-- Opening Marker --
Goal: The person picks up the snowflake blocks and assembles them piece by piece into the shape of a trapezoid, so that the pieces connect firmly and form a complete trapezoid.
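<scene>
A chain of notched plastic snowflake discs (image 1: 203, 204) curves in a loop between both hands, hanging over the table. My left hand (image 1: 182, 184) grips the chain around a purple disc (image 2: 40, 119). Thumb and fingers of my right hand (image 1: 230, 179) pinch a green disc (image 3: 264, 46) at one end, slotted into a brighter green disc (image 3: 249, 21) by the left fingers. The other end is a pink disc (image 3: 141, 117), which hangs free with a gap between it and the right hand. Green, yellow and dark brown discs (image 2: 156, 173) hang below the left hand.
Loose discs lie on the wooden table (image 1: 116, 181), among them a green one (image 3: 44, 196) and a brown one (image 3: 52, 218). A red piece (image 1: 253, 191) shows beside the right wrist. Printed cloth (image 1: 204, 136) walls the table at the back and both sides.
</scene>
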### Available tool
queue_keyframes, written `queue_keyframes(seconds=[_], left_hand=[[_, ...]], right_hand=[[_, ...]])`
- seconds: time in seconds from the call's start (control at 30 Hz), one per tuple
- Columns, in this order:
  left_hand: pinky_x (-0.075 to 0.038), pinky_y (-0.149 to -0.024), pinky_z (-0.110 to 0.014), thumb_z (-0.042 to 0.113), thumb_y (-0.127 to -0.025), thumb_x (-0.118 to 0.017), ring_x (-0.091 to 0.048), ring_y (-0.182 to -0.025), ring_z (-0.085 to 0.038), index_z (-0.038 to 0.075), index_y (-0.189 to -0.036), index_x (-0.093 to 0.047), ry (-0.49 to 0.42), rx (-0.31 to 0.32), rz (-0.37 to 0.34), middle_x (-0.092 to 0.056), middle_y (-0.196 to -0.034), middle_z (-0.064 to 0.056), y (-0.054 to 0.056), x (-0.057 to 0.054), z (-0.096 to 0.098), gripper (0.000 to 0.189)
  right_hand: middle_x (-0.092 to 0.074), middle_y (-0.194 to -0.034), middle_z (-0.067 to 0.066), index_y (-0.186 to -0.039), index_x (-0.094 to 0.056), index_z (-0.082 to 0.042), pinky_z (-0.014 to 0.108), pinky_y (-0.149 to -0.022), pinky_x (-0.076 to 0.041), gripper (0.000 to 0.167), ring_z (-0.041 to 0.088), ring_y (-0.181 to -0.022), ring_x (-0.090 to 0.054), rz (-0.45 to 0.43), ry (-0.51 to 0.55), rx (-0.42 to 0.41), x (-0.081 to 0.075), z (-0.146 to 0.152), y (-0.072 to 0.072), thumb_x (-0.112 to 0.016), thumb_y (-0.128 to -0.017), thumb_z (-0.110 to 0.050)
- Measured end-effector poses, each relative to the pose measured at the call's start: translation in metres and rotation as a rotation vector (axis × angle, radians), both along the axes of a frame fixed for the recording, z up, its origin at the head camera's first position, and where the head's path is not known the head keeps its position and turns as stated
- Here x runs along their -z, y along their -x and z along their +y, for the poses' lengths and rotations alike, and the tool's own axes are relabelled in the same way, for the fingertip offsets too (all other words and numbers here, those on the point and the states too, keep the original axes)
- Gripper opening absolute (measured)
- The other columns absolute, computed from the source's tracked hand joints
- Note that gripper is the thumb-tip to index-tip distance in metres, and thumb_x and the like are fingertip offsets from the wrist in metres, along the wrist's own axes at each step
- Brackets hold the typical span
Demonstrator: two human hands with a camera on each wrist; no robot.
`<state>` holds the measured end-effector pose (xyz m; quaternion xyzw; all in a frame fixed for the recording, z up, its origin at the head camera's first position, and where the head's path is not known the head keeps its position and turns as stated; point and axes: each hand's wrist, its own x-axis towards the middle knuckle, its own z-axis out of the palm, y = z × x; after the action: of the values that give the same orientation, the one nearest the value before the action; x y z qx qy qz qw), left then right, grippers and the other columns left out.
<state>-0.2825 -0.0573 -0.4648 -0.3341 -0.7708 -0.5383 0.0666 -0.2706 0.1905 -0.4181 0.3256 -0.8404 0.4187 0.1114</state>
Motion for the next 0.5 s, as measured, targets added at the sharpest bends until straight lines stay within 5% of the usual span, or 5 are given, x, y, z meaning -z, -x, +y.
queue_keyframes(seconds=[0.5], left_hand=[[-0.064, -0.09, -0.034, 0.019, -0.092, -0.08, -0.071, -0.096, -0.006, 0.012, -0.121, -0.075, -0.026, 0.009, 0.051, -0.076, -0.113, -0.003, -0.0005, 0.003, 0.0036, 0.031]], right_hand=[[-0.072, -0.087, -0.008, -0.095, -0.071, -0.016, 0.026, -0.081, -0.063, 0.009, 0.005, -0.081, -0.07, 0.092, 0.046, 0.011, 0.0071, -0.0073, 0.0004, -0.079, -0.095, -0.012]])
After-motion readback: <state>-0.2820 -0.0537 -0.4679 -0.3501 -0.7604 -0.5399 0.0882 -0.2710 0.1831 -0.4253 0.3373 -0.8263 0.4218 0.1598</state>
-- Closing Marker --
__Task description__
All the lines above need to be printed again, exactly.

__Solution to the problem__
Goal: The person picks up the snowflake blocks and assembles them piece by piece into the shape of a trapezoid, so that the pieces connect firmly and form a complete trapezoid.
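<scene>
A chain of notched plastic snowflake discs (image 1: 203, 204) curves in a loop between both hands, hanging over the table. My left hand (image 1: 182, 184) grips the chain around a purple disc (image 2: 40, 119). Thumb and fingers of my right hand (image 1: 230, 179) pinch a green disc (image 3: 264, 46) at one end, slotted into a brighter green disc (image 3: 249, 21) by the left fingers. The other end is a pink disc (image 3: 141, 117), which hangs free with a gap between it and the right hand. Green, yellow and dark brown discs (image 2: 156, 173) hang below the left hand.
Loose discs lie on the wooden table (image 1: 116, 181), among them a green one (image 3: 44, 196) and a brown one (image 3: 52, 218). A red piece (image 1: 253, 191) shows beside the right wrist. Printed cloth (image 1: 204, 136) walls the table at the back and both sides.
</scene>
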### Available tool
queue_keyframes, written `queue_keyframes(seconds=[_], left_hand=[[_, ...]], right_hand=[[_, ...]])`
- seconds: time in seconds from the call's start (control at 30 Hz), one per tuple
- Columns, in this order:
  left_hand: pinky_x (-0.075 to 0.038), pinky_y (-0.149 to -0.024), pinky_z (-0.110 to 0.014), thumb_z (-0.042 to 0.113), thumb_y (-0.127 to -0.025), thumb_x (-0.118 to 0.017), ring_x (-0.091 to 0.048), ring_y (-0.182 to -0.025), ring_z (-0.085 to 0.038), index_z (-0.038 to 0.075), index_y (-0.189 to -0.036), index_x (-0.093 to 0.047), ry (-0.49 to 0.42), rx (-0.31 to 0.32), rz (-0.37 to 0.34), middle_x (-0.092 to 0.056), middle_y (-0.196 to -0.034), middle_z (-0.064 to 0.056), y (-0.054 to 0.056), x (-0.057 to 0.054), z (-0.096 to 0.098), gripper (0.000 to 0.189)
  right_hand: middle_x (-0.092 to 0.074), middle_y (-0.194 to -0.034), middle_z (-0.067 to 0.066), index_y (-0.186 to -0.039), index_x (-0.094 to 0.056), index_z (-0.082 to 0.042), pinky_z (-0.014 to 0.108), pinky_y (-0.149 to -0.022), pinky_x (-0.076 to 0.041), gripper (0.000 to 0.167), ring_z (-0.041 to 0.088), ring_y (-0.181 to -0.022), ring_x (-0.090 to 0.054), rz (-0.45 to 0.43), ry (-0.51 to 0.55), rx (-0.42 to 0.41), x (-0.081 to 0.075), z (-0.146 to 0.152), y (-0.072 to 0.072), thumb_x (-0.112 to 0.016), thumb_y (-0.128 to -0.017), thumb_z (-0.110 to 0.050)
- Measured end-effector poses, each relative to the pose measured at the call's start: translation in metres and rotation as a rotation vector (axis × angle, radians), both along the axes of a frame fixed for the recording, z up, its origin at the head camera's first position, and where the head's path is not known the head keeps its position and turns as stated
- Here x runs along their -z, y along their -x and z along their +y, for the poses' lengths and rotations alike, and the tool's own axes are relabelled in the same way, for the fingertip offsets too (all other words and numbers here, those on the point and the states too, keep the original axes)
- Gripper opening absolute (measured)
- The other columns absolute, computed from the source's tracked hand joints
- Note that gripper is the thumb-tip to index-tip distance in metres, and thumb_x and the like are fingertip offsets from the wrist in metres, along the wrist's own axes at each step
- Brackets hold the typical span
Demonstrator: two human hands with a camera on each wrist; no robot.
`<state>` holds the measured end-effector pose (xyz m; quaternion xyzw; all in a frame fixed for the recording, z up, its origin at the head camera's first position, and where the head's path is not known the head keeps its position and turns as stated; point and axes: each hand's wrist, its own x-axis towards the middle knuckle, its own z-axis out of the palm, y = z × x; after the action: of the values that give the same orientation, the one nearest the value before the action; x y z qx qy qz qw), left then right, grippers and the other columns left out.
<state>-0.2825 -0.0573 -0.4648 -0.3341 -0.7708 -0.5383 0.0666 -0.2706 0.1905 -0.4181 0.3256 -0.8404 0.4187 0.1114</state>
Motion for the next 0.5 s, as measured, targets added at the sharpest bends until straight lines stay within 5% of the usual span, or 5 are given, x, y, z meaning -z, -x, +y.
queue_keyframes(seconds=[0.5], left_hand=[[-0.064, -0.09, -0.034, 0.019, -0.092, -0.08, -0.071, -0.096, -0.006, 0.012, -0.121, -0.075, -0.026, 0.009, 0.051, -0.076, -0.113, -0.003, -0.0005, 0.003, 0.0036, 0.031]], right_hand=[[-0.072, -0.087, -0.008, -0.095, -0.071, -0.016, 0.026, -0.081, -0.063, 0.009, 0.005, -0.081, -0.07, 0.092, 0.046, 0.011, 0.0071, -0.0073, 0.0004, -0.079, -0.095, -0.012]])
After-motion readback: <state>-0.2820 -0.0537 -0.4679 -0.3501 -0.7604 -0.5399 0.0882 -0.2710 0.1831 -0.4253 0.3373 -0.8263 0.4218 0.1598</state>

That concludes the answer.